2.4. Assessment of neurovascular contact

The presence of neurovascular contact was evaluated for each patient using T2-weighted FIESTA images. Both the affected and unaffected sides of the trigeminal nerves were examined. Two SPL-TN patients with a history of MVD were excluded from this assessment.

2.5. Diffusion-weighted imaging processing

For the diffusion-weighted images, distortions because of eddy currents and subject motion were corrected in FSL v5.0.18 Then, diffusion tensor estimation and scalar map calculation were performed in 3D Slicer v4.3.1.9 This process generated a diffusion tensor image and corresponding scalar maps (ie, maps of FA, RD, AD, and MD) for each participant. Next, linear registration was performed to transform each participant's T1-weighted anatomical image to DWI space. This was performed manually in 3D Slicer, to emphasize alignment of both the trigeminal nerves and midpontine region of the brainstem.

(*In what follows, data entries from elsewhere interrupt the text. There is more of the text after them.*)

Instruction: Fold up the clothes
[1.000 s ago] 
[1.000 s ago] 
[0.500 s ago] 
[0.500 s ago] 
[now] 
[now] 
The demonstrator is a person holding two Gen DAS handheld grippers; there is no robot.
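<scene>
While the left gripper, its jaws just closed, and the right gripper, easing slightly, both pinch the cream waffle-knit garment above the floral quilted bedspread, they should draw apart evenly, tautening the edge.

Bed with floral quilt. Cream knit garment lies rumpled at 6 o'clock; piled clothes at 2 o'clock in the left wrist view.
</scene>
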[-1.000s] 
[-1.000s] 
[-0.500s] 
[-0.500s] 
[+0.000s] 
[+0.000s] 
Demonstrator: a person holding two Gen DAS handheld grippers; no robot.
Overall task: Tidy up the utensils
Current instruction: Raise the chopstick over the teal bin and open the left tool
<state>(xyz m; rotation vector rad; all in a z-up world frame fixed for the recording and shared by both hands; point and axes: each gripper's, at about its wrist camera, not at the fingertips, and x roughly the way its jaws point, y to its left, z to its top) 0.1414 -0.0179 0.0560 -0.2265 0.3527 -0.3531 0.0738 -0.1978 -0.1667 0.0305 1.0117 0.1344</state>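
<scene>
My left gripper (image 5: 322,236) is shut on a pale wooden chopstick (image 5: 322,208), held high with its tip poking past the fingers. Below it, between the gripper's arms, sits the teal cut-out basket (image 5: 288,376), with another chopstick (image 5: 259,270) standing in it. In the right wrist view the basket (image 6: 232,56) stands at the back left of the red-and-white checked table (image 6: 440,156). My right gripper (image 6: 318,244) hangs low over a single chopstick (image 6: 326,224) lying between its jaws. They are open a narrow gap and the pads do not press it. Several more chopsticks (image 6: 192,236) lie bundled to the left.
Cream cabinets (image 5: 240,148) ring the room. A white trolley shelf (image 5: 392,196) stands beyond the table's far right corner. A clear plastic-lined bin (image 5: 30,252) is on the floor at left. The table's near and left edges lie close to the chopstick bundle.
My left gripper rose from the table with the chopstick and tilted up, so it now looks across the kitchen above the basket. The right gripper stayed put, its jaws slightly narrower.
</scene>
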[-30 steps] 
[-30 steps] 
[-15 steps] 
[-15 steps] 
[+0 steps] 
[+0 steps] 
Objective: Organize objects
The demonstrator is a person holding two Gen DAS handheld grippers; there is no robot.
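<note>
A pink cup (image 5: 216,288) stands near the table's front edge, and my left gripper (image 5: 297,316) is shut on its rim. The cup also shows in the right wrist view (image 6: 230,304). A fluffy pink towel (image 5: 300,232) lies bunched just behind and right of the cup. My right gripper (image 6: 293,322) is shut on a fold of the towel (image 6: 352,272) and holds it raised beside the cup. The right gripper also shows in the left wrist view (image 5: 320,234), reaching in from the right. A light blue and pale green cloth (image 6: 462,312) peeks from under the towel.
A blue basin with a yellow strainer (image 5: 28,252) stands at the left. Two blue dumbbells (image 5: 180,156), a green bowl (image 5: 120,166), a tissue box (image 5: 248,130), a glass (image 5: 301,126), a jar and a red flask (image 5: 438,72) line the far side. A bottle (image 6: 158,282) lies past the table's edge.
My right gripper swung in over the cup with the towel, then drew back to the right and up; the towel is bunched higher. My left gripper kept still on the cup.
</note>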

2.6. Multitensor diffusion tractography

The trigeminal nerve fibers, including the brainstem trigeminal fibers, were reconstructed using eXtended Streamline Tractography (XST)31 (Fig. 1). This deterministic tractography algorithm is based on a constrained 2-tensor model, which aims to resolve crossing fibers within clinically practical scan times.30 The advancement of XST has facilitated reconstruction of white matter tracts previously indiscernible using the traditional single-tensor model because of fiber crossings, such as the brainstem trigeminal fibers.3 For each participant, fiber tracts were generated from seeds placed manually on both sides of the trigeminal root entry zone in axial view in 3D Slicer. Tracking parameters were the following: Westin planar threshold = 0.2, tensor fraction = 0.2, radius of curvature = 0.8 mm, minimum length = 10 mm, and step size = 1 mm. Of 150 eligible participants, 2 patients were excluded for failure to reconstruct the brainstem trigeminal fibers on both sides.

Figure 1.

Figure 1.

Multitensor diffusion tractography of the trigeminal nerves and ROI placement. Panels represent tractography of the trigeminal nerves (in white) and ROI placement at the proximal pontine segment (in red) in axial view for 2 example participants. The fiber tracts are superimposed on coregistered semitransparent T1-weighted anatomical and underlying diffusion tensor images. The diffusion tensor images are colored by orientation (red, left–right; green, anterior–posterior; and blue, superior–inferior). (Left panel) Arrows indicate the root entry zone of the trigeminal nerve, where tractography is generated from. (Right panel) Brackets indicate the brainstem trigeminal fibers, which are used to guide ROI placement at the proximal pontine segment for DTI metric extraction. DTI, diffusion tensor imaging; ROI, region of interest.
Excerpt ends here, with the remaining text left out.